I bought Equine Ivermectin Paste 1.87% at the animal feed store for $5.99. Will that work if I spread the paste on my skin?

What about weighing out the proper amount on my lab scale and taking it orally? Anyone have any experience with the horse paste?
Canuckette

Hamilton, Canada

#2 Sep 21, 2010
DHR wrote:
I caught mites again. This time I caught them from a feral kitten.
I bought Equine Ivermectin Paste 1.87% at the animal feed store for $5.99. Will that work if I spread the paste on my skin?
What about weighing out the proper amount on my lab scale and taking it orally? Anyone have any experience with the horse paste?
I've had good success with it. What I've been doing is wetting my fingers with the paste on them and applying it that way. I also mix it in a bit of water since it is pretty concentrated. The horse paste has notches on the tube to indicate how much for what weight, so just try to use about the amount would be correct for your weight. I have had a pretty bad case of it and have tried just about everything with varying degrees of success. This has been the best so far but I seem to be relapsing a bit. I don't know if they are getting used to it or if i'm geting sloppy. The other thing I have been doing is taking it internally every five days. If you have just been infested very recently, you probably could get rid of them quickly using the horse paste.
The other thing that worked really well, for 6 weeks until my skin rebelled, was bathing in Arm & Hammer powdered laundry detergent. I was doing all kinds of things at the time to get rid of them and my skin wouldn't take anymore. If you try one or the other, you should get rid of them.
DHR

Auburn, CA

#3 Sep 22, 2010
Does applying the paste cause any itching in the days after applying it like Permethrin?
Canuckette

Hamilton, Canada

#4 Sep 22, 2010
DHR wrote:
Does applying the paste cause any itching in the days after applying it like Permethrin?
\\
My experience with permethrin was that it wasn't very effective but that likely depends on the type of mite that you are dealing with.

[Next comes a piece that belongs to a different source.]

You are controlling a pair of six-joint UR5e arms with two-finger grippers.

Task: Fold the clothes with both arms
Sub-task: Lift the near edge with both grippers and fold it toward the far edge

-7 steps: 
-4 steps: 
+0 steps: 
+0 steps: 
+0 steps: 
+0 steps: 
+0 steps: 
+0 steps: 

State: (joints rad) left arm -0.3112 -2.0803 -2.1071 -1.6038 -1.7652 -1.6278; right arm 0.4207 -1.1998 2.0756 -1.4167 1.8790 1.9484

It isn't a once a week application, nor is it prescribed medically like permethrin. Horse paste is simply someone's bright idea since it is hard to deal with some of the types of mites that some of us have. I apply it daily.
DHR

Auburn, CA

#5 Sep 22, 2010
But does the Ivermectin paste seem to make you itch at all?
Aaron

Hollywood, FL

#6 Sep 22, 2010
DHR wrote:
But does the Ivermectin paste seem to make you itch at all?
It depends on how infested you are. The next day after taking ivermectin, you will feel an increase in activity, whether it be itching or crawling; BUT, a few days after that, you will feel significantly less activity.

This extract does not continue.